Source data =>
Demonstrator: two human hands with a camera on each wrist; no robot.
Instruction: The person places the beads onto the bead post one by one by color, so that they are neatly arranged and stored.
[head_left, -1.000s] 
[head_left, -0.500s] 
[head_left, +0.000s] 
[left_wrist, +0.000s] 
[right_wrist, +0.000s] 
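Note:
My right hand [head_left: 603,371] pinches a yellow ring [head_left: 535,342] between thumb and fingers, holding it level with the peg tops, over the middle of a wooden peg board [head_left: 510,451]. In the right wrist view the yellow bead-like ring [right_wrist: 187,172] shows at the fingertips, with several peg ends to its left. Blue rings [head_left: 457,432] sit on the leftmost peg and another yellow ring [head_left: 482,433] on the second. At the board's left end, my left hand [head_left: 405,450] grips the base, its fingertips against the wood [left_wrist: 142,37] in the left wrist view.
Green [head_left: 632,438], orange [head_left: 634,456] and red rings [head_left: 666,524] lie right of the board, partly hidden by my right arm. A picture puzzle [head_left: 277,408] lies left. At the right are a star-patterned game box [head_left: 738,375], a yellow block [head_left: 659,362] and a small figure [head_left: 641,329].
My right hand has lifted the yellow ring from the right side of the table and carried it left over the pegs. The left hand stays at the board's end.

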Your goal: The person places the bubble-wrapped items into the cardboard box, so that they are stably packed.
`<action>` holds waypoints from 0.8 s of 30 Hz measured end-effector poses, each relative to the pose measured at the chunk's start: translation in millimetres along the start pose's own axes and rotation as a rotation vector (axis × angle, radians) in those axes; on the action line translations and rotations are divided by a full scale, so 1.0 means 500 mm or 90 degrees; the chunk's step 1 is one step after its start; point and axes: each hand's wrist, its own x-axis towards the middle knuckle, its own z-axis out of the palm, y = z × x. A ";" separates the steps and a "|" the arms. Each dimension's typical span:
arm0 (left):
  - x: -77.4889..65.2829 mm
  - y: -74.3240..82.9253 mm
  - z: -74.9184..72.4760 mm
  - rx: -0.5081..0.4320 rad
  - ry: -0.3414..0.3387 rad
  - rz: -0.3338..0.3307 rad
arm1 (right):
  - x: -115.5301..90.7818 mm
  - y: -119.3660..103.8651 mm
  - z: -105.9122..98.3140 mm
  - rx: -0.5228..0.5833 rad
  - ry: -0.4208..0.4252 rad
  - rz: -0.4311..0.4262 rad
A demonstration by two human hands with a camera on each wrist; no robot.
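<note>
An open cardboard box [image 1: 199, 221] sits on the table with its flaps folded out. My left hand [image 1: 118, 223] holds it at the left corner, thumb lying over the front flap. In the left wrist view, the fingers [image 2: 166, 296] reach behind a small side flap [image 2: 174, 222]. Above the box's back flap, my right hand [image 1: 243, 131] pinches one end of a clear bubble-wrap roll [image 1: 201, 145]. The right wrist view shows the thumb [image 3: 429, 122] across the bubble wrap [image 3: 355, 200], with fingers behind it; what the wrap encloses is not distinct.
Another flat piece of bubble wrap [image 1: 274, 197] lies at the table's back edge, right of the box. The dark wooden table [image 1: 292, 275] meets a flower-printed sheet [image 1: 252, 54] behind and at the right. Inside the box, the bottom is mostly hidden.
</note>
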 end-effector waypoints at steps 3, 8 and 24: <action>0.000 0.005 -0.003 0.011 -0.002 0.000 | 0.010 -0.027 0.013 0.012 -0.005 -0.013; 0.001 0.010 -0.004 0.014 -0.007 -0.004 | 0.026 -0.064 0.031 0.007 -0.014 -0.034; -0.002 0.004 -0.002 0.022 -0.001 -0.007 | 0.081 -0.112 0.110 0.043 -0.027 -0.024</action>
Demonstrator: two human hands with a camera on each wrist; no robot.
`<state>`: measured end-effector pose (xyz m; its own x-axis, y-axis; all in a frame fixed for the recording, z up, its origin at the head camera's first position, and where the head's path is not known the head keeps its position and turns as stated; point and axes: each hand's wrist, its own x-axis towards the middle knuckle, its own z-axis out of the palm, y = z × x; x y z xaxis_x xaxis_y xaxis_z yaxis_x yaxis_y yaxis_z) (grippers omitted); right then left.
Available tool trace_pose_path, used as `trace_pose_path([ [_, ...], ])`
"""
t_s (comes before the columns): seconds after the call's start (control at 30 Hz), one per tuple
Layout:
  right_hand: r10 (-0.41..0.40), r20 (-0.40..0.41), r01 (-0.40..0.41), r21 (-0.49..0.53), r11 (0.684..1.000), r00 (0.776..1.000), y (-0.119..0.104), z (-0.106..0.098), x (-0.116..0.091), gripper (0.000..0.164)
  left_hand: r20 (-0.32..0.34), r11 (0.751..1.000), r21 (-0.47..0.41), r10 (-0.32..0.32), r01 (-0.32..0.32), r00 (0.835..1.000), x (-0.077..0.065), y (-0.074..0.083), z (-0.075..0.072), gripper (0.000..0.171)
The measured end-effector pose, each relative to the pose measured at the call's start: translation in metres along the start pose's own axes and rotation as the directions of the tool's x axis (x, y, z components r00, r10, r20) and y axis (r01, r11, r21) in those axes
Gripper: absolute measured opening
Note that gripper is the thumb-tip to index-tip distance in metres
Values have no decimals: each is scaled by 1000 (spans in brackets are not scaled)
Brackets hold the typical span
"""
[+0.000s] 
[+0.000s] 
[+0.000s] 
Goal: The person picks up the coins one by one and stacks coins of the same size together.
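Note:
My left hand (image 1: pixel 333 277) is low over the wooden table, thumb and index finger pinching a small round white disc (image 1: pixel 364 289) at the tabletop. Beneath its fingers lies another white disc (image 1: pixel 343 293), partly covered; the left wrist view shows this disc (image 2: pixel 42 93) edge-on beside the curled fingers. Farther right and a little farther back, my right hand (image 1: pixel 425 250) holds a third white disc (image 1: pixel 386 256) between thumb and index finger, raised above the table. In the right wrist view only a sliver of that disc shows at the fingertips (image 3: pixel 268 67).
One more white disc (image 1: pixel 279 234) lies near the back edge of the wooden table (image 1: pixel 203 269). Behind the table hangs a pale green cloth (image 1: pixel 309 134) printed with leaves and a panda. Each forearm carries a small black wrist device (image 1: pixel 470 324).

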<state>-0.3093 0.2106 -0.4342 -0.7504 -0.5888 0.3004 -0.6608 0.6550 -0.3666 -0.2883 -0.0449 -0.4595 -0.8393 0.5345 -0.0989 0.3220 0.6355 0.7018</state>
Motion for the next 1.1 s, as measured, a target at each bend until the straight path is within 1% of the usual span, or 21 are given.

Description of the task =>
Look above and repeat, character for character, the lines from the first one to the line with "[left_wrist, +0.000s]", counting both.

Task answer =>
Demonstrator: two human hands with a camera on each wrist; no robot.
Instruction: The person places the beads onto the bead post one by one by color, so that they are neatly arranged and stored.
[head_left, -1.000s] 
[head_left, -0.500s] 
[head_left, +0.000s] 
[left_wrist, +0.000s] 

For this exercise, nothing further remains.